You who have found various enjoyment in the pages of this work; who have laughed with the humorous, wept with the sorrowing, reasoned with the argumentative; you who have journeyed with the traveller, and been held captive by the novelist; who have joyed with the lover of nature, and rejoiced, grieved, felt, with the true poet; who have imbibed new views of men and things, perhaps new principles of moral good, and new incentives to virtue, from the diversified minds who have here, from time to time, displayed their intellectual treasures; did it ever occur to you, that you were guilty of GREAT INJUSTICE in withholding the small sum due from you, as some compensation for the anxiety, the ceaseless labor, and the large and immediate expense, which could alone have contributed, to so great a degree, to your gratification, from one month to another?

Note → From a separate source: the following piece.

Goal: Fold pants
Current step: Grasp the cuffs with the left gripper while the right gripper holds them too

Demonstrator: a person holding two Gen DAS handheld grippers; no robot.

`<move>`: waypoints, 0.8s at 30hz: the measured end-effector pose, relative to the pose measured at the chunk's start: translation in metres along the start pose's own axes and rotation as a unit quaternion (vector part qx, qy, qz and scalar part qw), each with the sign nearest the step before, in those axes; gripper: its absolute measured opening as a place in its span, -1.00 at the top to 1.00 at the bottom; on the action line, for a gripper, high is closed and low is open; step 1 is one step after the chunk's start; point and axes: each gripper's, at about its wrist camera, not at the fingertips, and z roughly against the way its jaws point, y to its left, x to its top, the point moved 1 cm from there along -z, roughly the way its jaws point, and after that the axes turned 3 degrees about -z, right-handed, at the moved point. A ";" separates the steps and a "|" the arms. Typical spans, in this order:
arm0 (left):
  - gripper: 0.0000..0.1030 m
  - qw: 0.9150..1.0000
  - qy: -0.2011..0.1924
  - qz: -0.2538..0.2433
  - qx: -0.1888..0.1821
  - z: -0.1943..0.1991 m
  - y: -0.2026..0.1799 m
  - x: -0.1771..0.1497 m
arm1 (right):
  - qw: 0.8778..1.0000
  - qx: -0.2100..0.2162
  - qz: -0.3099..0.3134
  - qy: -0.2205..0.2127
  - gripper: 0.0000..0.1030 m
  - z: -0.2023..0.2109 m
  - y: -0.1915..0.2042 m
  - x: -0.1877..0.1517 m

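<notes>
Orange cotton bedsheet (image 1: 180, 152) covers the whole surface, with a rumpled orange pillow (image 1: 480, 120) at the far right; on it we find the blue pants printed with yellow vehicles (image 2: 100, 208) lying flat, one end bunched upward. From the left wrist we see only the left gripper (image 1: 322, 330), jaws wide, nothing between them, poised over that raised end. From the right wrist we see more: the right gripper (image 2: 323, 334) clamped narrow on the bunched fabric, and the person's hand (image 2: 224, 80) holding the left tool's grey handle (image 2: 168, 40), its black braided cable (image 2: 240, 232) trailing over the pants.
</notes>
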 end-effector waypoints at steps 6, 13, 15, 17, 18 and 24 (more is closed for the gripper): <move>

To each individual of you, the amount withheld is comparatively but a trifle ; but the sums due from you as a class, make an aggregate of thousands, the want of which has often embittered moments of anxious toil in your behalf, and rendered even a literary labor of love' uncongenial and irksome; the more, that your injustice prevented our doing our duty to others. DELINQUENT READER, 'think on these things ;' and let not a week elapse, before you do justice to your conscience and to us, by forwarding the amount for which you are indebted to the KNICKERBOCKER. Let not the laxity in regard to literary indebtedness, which has been charged upon us by the press of other countries as a national sin, be longer laid to your charge.